# Empirical Project 10 Working in Excel

## Part 10.1 Summarizing the data

We will be using the World Bank’s Global Financial Development Database.

The World Bank’s Database contains information about four categories:

• financial depth: the size of financial institutions and markets
• access: the degree to which individuals are able to use financial services
• stability of financial institutions and markets
• efficiency of financial intermediaries and markets in facilitating financial transactions.

We will be looking at the first three categories, focusing particularly on measures of stability before and after the 2008 global financial crisis. Each category is measured by a number of indicators. Figure 10.1 shows the indicators we will be using in this project.

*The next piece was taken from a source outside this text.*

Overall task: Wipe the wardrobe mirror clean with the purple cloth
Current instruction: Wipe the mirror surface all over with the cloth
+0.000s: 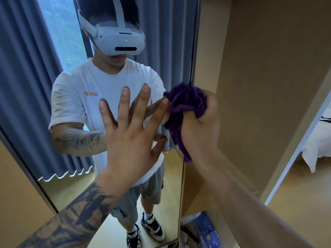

Category Indicator name Indicator code
Depth Private credit by deposit money banks to GDP (%) GFDD.DI.01
Deposit money banks’ assets to GDP (%) GFDD.DI.02
Access Bank accounts per 1,000 adults GFDD.AI.01
Bank branches per 100,000 adults GFDD.AI.02
Firms with a bank loan or line of credit (%) GFDD.AI.03
Small firms with a bank loan or line of credit (%) GFDD.AI.04
Stability Bank Z-score GFDD.SI.01
Bank regulatory capital to risk-weighted assets (%) GFDD.SI.05

Indicators used in this project.

Figure 10.1 Indicators used in this project.

1. The ‘Definitions and Sources’ tab in your spreadsheet contains a description of all indicators in the Database. Use the information provided to explain briefly why each of the indicators listed in Figure 10.1 may be a good measure of that category, or may give misleading information about that category.

The ‘Data – June 2016’ tab contains the values of each indicator over time (1960–2014) for various countries around the world, though data may be missing for some countries and years.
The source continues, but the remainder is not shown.